• **WORK INSTRUCTION**
From the line with "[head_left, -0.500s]" to the last line of the data below, repeat every line exactly and add nothing.

• **SOURCE DATA**

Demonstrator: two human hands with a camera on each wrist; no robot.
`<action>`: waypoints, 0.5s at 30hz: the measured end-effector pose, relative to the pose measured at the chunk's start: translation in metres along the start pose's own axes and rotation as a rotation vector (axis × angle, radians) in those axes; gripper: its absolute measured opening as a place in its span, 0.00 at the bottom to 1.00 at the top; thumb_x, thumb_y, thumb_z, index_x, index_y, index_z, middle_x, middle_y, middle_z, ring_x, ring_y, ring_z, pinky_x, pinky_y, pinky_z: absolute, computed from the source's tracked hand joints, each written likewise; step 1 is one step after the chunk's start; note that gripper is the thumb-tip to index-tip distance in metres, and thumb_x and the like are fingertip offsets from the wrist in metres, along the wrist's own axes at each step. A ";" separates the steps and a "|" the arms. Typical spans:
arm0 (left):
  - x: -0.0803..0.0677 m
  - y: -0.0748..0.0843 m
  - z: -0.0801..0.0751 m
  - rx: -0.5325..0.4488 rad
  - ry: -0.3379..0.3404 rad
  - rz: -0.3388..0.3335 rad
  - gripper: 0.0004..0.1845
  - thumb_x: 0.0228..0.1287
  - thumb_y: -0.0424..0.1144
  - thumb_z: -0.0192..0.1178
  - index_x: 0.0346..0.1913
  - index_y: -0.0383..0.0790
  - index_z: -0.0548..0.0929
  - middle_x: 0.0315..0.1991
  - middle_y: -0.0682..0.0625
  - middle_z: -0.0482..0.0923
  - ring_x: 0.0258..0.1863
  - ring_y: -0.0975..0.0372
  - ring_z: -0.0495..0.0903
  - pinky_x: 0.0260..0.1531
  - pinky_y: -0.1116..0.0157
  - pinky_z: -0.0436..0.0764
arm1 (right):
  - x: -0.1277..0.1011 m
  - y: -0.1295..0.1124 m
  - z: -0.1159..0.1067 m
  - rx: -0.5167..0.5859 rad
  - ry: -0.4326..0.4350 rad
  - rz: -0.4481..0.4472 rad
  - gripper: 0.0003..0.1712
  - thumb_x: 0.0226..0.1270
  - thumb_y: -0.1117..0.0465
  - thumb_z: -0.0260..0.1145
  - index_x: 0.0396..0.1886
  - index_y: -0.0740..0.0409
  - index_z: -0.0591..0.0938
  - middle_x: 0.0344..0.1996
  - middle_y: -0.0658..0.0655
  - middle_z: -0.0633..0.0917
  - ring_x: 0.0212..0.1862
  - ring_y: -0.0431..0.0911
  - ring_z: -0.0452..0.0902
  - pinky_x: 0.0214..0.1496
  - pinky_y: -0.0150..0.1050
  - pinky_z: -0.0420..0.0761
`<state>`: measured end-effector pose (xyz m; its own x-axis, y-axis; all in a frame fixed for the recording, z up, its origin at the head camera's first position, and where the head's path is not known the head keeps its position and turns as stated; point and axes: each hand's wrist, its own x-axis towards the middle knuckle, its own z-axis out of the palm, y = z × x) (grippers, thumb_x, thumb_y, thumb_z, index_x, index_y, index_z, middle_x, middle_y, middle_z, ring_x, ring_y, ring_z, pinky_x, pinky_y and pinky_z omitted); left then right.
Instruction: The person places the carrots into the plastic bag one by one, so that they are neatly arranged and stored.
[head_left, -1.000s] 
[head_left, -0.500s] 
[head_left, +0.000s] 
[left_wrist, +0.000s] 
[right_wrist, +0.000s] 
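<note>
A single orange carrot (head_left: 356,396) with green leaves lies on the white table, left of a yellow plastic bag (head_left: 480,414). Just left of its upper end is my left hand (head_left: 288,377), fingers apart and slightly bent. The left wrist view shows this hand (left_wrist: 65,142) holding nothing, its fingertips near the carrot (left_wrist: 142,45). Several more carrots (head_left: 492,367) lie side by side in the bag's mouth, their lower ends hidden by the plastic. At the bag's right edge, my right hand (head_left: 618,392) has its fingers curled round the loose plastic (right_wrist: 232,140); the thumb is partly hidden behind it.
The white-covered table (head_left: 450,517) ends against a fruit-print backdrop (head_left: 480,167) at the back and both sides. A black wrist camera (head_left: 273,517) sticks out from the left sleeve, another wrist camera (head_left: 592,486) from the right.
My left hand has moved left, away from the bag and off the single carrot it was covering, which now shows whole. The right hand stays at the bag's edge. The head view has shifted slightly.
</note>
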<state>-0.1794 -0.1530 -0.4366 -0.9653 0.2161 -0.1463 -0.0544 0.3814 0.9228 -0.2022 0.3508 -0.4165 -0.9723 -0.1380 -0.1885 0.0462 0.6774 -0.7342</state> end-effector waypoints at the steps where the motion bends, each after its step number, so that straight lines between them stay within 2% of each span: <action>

• **SOLUTION TO THE PROBLEM**
[head_left, -0.500s] 
[head_left, +0.000s] 
[left_wrist, +0.000s] 
[right_wrist, +0.000s] 
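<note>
A single orange carrot (head_left: 356,396) with green leaves lies on the white table, left of a yellow plastic bag (head_left: 480,414). Just left of its upper end is my left hand (head_left: 288,377), fingers apart and slightly bent. The left wrist view shows this hand (left_wrist: 65,142) holding nothing, its fingertips near the carrot (left_wrist: 142,45). Several more carrots (head_left: 492,367) lie side by side in the bag's mouth, their lower ends hidden by the plastic. At the bag's right edge, my right hand (head_left: 618,392) has its fingers curled round the loose plastic (right_wrist: 232,140); the thumb is partly hidden behind it.
The white-covered table (head_left: 450,517) ends against a fruit-print backdrop (head_left: 480,167) at the back and both sides. A black wrist camera (head_left: 273,517) sticks out from the left sleeve, another wrist camera (head_left: 592,486) from the right.
My left hand has moved left, away from the bag and off the single carrot it was covering, which now shows whole. The right hand stays at the bag's edge. The head view has shifted slightly.
</note>
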<state>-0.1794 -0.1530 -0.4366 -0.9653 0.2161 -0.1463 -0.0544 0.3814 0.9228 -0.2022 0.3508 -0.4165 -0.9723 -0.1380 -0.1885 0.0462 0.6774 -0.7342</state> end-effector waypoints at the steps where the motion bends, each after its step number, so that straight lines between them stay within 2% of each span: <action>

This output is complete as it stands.